Мои мысли вращаются как в центрифуге — им надо было избавиться от неугодного сотрудника, который имел свое мнение по поводу их бизнес-решений. Все сходится. Но как с этим связан Илай и его файлы на сервере в Южной Америке?
— Ты еще там?
— Ты не мог бы попросить своего дядю проверить, почему ее тело так долго держали здесь, в Барселоне? — Я записываю и выделяю жирным шрифтом слово «переговоры».
Майкл Вилин является на встречу первым. Я жду, что он будет одет во все черное, как киношный злодей, но вместо этого на нем блестящий сиреневый пиджак и кожаные туфли с заостренными, как акульи плавники, носами. Судя по выражению его лица и манерам, Майкл — один из тех людей, кто привык отдавать команды. Это очевидно по тому, как он говорит с официанткой, не сводя глаз с ее груди, небрежно держа в левой руке свой блестящий новеньким алюминиевым корпусом смартфон без чехла.

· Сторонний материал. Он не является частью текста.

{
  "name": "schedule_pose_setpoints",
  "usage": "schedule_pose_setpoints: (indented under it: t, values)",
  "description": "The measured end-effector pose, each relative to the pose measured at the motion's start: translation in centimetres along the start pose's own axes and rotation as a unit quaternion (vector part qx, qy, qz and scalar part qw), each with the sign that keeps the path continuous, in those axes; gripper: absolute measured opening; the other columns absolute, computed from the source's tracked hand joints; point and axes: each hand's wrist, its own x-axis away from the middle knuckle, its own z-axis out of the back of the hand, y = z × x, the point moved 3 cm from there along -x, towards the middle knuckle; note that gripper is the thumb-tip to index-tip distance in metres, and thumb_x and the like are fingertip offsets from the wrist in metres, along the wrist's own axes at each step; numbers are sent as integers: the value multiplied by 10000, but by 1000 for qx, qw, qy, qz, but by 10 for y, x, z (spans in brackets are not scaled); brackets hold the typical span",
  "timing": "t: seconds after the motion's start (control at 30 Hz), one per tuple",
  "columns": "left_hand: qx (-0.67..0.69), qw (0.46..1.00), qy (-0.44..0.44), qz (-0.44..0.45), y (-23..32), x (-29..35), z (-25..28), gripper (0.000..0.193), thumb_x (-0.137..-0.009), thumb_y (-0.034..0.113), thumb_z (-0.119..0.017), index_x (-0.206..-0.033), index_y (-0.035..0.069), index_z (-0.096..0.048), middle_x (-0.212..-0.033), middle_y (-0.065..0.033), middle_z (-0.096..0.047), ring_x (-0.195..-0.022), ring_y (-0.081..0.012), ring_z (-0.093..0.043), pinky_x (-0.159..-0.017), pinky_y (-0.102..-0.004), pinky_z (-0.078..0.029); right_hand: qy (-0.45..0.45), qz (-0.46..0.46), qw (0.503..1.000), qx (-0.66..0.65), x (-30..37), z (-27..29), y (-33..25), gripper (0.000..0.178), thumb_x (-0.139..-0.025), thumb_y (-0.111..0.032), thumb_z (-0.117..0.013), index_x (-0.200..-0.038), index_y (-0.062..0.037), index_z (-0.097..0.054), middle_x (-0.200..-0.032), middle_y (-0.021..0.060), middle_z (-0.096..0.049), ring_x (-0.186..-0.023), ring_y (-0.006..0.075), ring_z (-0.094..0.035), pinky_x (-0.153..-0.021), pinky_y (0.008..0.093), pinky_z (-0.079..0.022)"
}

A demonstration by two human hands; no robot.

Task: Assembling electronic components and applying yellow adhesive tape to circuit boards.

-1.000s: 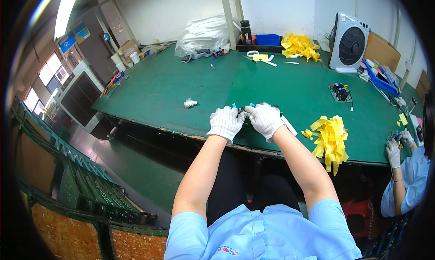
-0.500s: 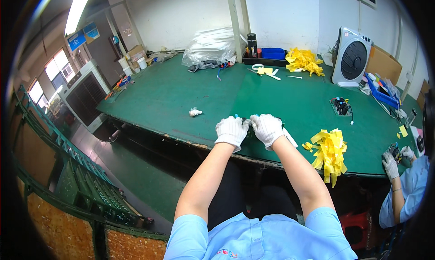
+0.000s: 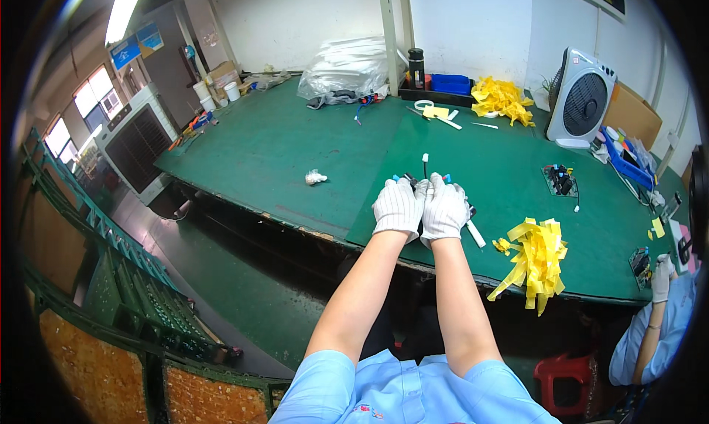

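White knitted gloves cover both of my hands, which are close together over the near edge of the green table. My left hand [image 3: 399, 207] and my right hand [image 3: 445, 210] are closed on a circuit board [image 3: 407, 179], mostly hidden beneath the gloves. Small blue and black parts show past the fingertips. From between the hands a short black lead with a white connector [image 3: 425, 158] points away from me. A flat white strip [image 3: 476, 235] lies just right of my right hand. Farther right sits another circuit board [image 3: 560, 180] with black components and a lead.
Yellow tape strips [image 3: 538, 261] hang over the table's front edge; another yellow pile [image 3: 502, 101] lies at the back. A crumpled white lump [image 3: 315, 177] is left of my hands. A fan [image 3: 583, 97] stands back right. At far right, a co-worker's gloved hand [image 3: 662, 278] is beside a board.
My hands have drawn together and turned, and the lead with its white connector now shows between them. The co-worker's hand has shifted off the board at the right. The view has moved slightly.
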Motion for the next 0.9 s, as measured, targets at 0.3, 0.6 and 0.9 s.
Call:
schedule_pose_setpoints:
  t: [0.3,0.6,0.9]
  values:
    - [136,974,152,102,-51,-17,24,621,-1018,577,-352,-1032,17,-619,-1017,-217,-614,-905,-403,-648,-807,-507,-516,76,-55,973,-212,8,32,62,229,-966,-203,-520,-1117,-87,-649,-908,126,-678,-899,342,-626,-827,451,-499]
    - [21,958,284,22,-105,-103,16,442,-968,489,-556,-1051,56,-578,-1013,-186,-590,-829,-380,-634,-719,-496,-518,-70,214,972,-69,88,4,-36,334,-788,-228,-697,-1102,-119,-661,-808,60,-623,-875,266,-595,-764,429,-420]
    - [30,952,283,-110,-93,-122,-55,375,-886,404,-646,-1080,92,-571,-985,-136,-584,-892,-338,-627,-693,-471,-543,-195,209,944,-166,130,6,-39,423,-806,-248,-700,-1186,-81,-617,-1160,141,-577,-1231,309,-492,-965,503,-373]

Я успеваю отвести от него взгляд как раз вовремя, когда официантка подводит его к столику слева от меня с табличкой «зарезервировано». Майкл расстегивает нижнюю пуговицу пиджака, вальяжно разваливается на стуле спиной ко мне и кладет телефон слева от себя. Теперь дело за малым — он должен подключиться к вайфаю, причем не слабенькому выставочному, а хорошему и быстрому, который я транслировал радиусом десять метров вокруг своего рюкзака с помощью пары приспособлений, купленных в магазине радиотехники ранее этим утром. В наше время к вайфаю люди подключаются даже раньше, чем открывают меню в ресторане. Сейчас все мои надежды и упования на то, что жизнь еще не научила Майкла Вилина с осторожностью относиться к незапароленным сеткам. Я жду.